Records drawn from a dataset:
========================

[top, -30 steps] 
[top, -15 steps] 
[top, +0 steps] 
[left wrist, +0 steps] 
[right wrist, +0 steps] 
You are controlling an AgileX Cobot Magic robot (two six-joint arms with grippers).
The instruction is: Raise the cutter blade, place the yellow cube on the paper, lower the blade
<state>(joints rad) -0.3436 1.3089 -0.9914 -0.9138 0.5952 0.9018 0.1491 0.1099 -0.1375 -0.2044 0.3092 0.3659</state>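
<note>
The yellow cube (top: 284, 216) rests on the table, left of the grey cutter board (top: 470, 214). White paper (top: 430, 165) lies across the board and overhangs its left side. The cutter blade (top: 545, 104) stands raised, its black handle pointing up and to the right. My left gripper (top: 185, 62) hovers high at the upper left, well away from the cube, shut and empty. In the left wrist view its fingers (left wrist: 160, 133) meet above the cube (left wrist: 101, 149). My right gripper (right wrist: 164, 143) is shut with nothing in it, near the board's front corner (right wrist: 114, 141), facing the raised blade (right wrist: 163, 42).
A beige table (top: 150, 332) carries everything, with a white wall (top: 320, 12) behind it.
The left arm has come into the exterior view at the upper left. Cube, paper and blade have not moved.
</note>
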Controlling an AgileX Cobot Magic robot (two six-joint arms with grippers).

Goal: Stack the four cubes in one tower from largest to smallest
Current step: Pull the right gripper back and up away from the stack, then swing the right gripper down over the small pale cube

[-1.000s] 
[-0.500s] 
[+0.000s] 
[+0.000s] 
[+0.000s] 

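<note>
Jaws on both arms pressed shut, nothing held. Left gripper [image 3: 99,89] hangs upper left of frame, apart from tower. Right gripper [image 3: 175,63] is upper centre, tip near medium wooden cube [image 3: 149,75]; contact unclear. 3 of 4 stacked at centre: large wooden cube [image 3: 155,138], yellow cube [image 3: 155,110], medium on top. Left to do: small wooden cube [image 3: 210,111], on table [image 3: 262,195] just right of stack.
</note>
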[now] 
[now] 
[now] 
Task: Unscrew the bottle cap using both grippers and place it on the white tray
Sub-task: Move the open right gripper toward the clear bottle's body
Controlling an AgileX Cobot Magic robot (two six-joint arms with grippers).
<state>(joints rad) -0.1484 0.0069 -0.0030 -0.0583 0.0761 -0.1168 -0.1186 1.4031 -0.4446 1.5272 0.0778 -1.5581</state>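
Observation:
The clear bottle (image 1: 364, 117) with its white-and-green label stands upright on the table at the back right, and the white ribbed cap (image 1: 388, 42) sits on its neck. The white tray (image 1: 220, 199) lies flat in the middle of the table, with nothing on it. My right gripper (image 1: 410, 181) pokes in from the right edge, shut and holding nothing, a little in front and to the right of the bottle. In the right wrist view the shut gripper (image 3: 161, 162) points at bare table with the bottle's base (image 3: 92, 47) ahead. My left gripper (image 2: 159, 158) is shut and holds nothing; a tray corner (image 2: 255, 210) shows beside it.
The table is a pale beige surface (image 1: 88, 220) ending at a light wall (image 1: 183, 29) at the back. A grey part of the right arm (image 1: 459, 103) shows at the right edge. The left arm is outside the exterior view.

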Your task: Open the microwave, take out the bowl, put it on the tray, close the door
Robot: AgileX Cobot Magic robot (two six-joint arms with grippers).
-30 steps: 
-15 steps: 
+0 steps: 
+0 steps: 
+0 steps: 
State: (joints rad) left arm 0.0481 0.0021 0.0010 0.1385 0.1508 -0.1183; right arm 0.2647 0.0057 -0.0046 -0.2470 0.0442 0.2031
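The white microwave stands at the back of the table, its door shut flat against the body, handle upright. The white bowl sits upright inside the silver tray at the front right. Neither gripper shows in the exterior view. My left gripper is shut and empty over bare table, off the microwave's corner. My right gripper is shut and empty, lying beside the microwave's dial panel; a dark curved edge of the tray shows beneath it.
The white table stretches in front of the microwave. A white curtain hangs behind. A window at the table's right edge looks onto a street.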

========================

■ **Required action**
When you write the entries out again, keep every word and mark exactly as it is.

■ **Output of the exercise**
[top, -30 steps] 
[top, -15 steps] 
[top, +0 steps] 
[left wrist, +0 steps] 
[right wrist, +0 steps] 
You are controlling an AgileX Cobot Magic robot (two six-joint arms with grippers).
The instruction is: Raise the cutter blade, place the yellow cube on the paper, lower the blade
<state>(joints rad) -0.3436 1.3089 -0.9914 -0.9138 0.5952 0.9018 0.1491 0.1099 -0.1375 -0.2044 0.3092 0.3659</state>
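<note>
The yellow cube (top: 284, 216) rests on the table, left of the grey cutter board (top: 470, 214). White paper (top: 430, 165) lies across the board and overhangs its left side. The cutter blade (top: 545, 104) stands raised, its black handle pointing up and to the right. My left gripper (top: 185, 62) hovers high at the upper left, well away from the cube, shut and empty. In the left wrist view its fingers (left wrist: 160, 133) meet above the cube (left wrist: 101, 149). My right gripper (right wrist: 164, 143) is shut with nothing in it, near the board's front corner (right wrist: 114, 141), facing the raised blade (right wrist: 163, 42).
A beige table (top: 150, 332) carries everything, with a white wall (top: 320, 12) behind it.
The left arm has come into the exterior view at the upper left. Cube, paper and blade have not moved.
</note>
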Controlling an AgileX Cobot Magic robot (two six-joint arms with grippers).

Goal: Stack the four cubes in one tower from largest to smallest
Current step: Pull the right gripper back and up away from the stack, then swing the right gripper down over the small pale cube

[-1.000s] 
[-0.500s] 
[+0.000s] 
[+0.000s] 
[+0.000s] 

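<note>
Jaws on both arms pressed shut, nothing held. Left gripper [image 3: 99,89] hangs upper left of frame, apart from tower. Right gripper [image 3: 175,63] is upper centre, tip near medium wooden cube [image 3: 149,75]; contact unclear. 3 of 4 stacked at centre: large wooden cube [image 3: 155,138], yellow cube [image 3: 155,110], medium on top. Left to do: small wooden cube [image 3: 210,111], on table [image 3: 262,195] just right of stack.
</note>
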[now] 
[now] 
[now] 
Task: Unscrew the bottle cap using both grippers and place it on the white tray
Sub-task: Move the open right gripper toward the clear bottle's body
Controlling an AgileX Cobot Magic robot (two six-joint arms with grippers).
<state>(joints rad) -0.1484 0.0069 -0.0030 -0.0583 0.0761 -0.1168 -0.1186 1.4031 -0.4446 1.5272 0.0778 -1.5581</state>
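Observation:
The clear bottle (image 1: 364, 117) with its white-and-green label stands upright on the table at the back right, and the white ribbed cap (image 1: 388, 42) sits on its neck. The white tray (image 1: 220, 199) lies flat in the middle of the table, with nothing on it. My right gripper (image 1: 410, 181) pokes in from the right edge, shut and holding nothing, a little in front and to the right of the bottle. In the right wrist view the shut gripper (image 3: 161, 162) points at bare table with the bottle's base (image 3: 92, 47) ahead. My left gripper (image 2: 159, 158) is shut and holds nothing; a tray corner (image 2: 255, 210) shows beside it.
The table is a pale beige surface (image 1: 88, 220) ending at a light wall (image 1: 183, 29) at the back. A grey part of the right arm (image 1: 459, 103) shows at the right edge. The left arm is outside the exterior view.
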
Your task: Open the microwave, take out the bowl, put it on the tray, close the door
Robot: AgileX Cobot Magic robot (two six-joint arms with grippers).
-30 steps: 
-15 steps: 
+0 steps: 
+0 steps: 
+0 steps: 
State: (joints rad) left arm 0.0481 0.0021 0.0010 0.1385 0.1508 -0.1183; right arm 0.2647 0.0057 -0.0046 -0.2470 0.0442 0.2031
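The white microwave stands at the back of the table, its door shut flat against the body, handle upright. The white bowl sits upright inside the silver tray at the front right. Neither gripper shows in the exterior view. My left gripper is shut and empty over bare table, off the microwave's corner. My right gripper is shut and empty, lying beside the microwave's dial panel; a dark curved edge of the tray shows beneath it.
The white table stretches in front of the microwave. A white curtain hangs behind. A window at the table's right edge looks onto a street.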

No other output is needed; the exercise is complete.